== DATA EXTRACT ==
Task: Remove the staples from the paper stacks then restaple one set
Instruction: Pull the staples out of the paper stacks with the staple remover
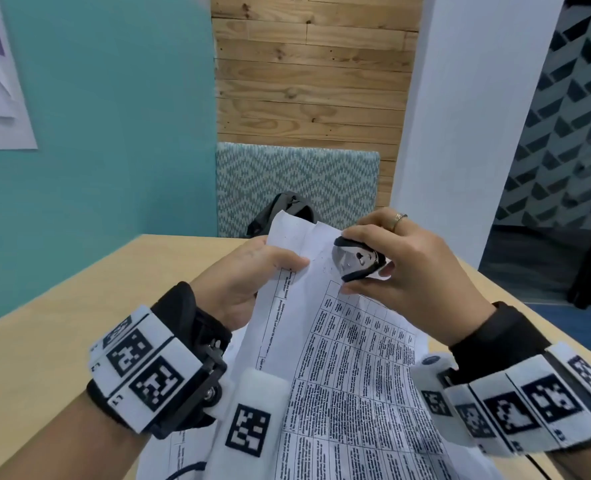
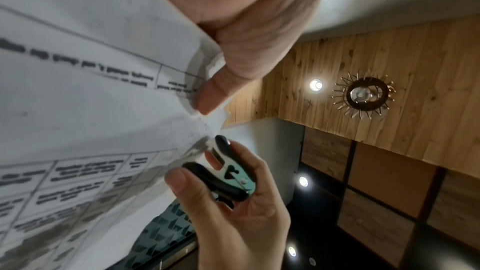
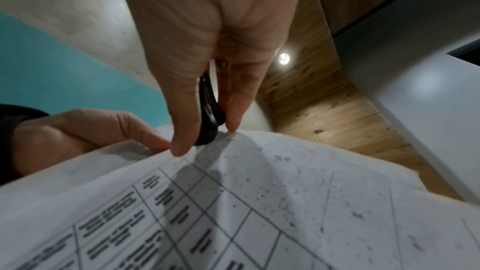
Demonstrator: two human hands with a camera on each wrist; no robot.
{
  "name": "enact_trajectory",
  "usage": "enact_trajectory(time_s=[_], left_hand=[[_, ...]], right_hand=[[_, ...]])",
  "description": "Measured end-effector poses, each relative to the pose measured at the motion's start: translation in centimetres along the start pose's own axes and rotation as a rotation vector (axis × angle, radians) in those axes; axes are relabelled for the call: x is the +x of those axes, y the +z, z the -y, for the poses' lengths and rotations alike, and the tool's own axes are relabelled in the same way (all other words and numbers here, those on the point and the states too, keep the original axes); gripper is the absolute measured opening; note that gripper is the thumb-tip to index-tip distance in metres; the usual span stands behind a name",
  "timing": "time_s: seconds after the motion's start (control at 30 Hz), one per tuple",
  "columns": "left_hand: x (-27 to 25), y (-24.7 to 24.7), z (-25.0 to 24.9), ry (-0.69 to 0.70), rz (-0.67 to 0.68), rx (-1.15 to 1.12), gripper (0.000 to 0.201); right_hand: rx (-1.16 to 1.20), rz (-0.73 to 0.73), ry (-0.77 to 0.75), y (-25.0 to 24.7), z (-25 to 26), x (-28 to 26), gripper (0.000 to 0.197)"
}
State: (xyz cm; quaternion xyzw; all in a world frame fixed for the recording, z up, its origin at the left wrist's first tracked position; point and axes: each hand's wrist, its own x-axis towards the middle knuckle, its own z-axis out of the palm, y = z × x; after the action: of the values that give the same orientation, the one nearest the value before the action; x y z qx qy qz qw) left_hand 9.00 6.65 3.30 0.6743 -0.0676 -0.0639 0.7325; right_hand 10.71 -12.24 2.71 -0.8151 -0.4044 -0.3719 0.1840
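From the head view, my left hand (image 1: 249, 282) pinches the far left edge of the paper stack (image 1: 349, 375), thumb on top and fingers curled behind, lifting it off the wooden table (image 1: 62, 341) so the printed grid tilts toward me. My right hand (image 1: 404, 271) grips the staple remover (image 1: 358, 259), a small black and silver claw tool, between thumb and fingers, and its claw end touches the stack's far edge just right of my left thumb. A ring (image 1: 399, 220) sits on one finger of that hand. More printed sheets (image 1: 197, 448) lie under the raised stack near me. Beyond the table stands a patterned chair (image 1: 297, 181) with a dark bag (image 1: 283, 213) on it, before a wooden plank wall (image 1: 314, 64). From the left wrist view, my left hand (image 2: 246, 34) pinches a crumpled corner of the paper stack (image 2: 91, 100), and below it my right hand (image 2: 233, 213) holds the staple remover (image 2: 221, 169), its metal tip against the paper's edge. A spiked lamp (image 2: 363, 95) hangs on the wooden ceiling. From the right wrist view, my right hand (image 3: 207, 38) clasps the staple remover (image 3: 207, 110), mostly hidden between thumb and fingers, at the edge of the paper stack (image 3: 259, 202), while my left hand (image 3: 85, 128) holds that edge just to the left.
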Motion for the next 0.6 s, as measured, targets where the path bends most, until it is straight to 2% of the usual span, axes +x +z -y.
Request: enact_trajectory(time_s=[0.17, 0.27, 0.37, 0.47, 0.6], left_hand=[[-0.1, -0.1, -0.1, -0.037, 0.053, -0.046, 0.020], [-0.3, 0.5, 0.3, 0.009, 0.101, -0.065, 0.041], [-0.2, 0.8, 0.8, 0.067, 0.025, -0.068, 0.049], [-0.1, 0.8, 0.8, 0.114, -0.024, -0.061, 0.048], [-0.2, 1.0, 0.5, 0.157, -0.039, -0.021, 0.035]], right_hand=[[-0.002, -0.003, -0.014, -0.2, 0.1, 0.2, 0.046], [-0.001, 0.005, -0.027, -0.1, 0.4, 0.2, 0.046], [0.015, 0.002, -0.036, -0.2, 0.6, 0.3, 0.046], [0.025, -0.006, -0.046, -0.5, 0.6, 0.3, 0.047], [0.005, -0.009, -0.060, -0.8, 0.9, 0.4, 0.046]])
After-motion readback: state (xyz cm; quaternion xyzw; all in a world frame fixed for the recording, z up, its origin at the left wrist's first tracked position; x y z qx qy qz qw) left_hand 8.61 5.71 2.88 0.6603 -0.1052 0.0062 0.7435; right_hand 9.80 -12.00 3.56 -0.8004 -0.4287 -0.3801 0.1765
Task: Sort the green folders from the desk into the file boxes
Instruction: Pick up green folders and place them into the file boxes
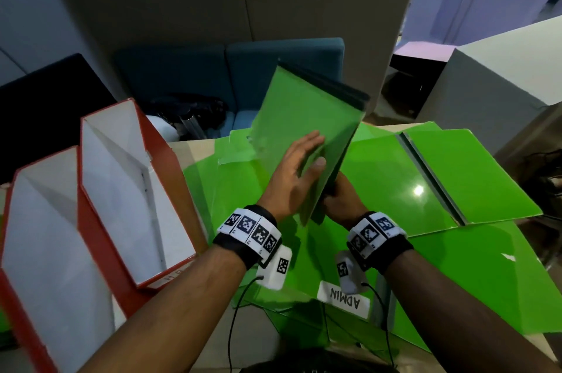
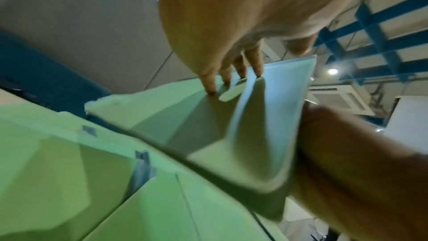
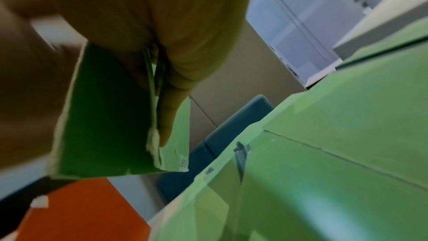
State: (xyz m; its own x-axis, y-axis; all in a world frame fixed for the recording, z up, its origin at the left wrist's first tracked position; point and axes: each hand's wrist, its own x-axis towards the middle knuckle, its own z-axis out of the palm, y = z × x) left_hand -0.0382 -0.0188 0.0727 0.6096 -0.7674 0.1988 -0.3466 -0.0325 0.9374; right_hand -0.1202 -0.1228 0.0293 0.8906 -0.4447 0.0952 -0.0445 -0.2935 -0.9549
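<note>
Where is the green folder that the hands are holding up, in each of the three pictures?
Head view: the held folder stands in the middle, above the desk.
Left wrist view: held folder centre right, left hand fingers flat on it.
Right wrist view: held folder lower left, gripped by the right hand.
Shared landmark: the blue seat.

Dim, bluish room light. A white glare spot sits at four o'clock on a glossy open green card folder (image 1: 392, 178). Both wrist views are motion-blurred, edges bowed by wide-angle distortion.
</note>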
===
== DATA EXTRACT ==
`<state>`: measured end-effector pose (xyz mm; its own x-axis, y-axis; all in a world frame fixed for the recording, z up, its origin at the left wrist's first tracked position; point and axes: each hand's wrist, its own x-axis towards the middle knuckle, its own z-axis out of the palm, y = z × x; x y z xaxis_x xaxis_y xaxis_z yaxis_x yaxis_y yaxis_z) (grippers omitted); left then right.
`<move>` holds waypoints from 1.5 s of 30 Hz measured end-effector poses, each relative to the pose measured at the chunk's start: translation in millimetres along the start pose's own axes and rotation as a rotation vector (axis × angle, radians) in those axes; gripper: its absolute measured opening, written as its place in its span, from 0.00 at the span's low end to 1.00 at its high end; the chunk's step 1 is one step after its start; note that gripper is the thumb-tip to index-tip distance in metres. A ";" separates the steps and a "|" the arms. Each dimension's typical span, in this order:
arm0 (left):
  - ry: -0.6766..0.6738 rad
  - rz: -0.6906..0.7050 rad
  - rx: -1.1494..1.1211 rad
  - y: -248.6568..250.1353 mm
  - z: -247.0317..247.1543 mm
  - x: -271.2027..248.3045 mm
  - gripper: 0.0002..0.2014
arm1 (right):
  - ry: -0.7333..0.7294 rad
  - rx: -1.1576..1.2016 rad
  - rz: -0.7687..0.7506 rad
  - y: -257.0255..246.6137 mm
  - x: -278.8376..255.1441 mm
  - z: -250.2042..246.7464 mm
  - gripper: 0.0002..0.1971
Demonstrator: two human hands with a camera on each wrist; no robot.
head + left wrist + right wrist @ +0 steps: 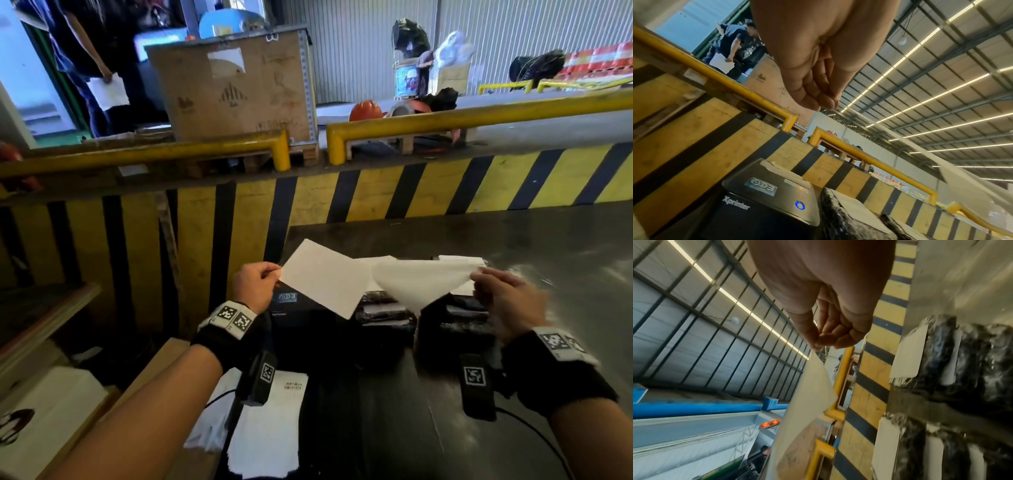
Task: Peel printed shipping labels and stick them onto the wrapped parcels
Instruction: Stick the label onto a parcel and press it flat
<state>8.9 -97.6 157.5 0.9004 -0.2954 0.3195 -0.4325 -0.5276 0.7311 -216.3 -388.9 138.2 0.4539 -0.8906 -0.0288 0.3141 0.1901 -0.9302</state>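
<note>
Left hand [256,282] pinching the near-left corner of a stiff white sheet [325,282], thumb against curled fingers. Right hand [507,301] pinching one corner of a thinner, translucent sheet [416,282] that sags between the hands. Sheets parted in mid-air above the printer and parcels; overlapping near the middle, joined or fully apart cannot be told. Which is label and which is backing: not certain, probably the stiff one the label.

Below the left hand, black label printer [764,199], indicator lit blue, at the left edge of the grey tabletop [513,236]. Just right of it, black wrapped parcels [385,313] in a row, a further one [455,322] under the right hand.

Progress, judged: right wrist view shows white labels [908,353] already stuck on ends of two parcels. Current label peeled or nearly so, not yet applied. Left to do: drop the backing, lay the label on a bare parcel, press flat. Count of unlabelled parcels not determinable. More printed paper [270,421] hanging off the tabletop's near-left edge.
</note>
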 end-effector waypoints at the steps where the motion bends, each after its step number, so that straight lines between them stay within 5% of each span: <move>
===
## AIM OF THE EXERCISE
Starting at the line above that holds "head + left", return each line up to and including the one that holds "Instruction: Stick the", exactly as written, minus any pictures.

## SOLUTION BELOW
head + left wrist + right wrist @ +0 steps: 
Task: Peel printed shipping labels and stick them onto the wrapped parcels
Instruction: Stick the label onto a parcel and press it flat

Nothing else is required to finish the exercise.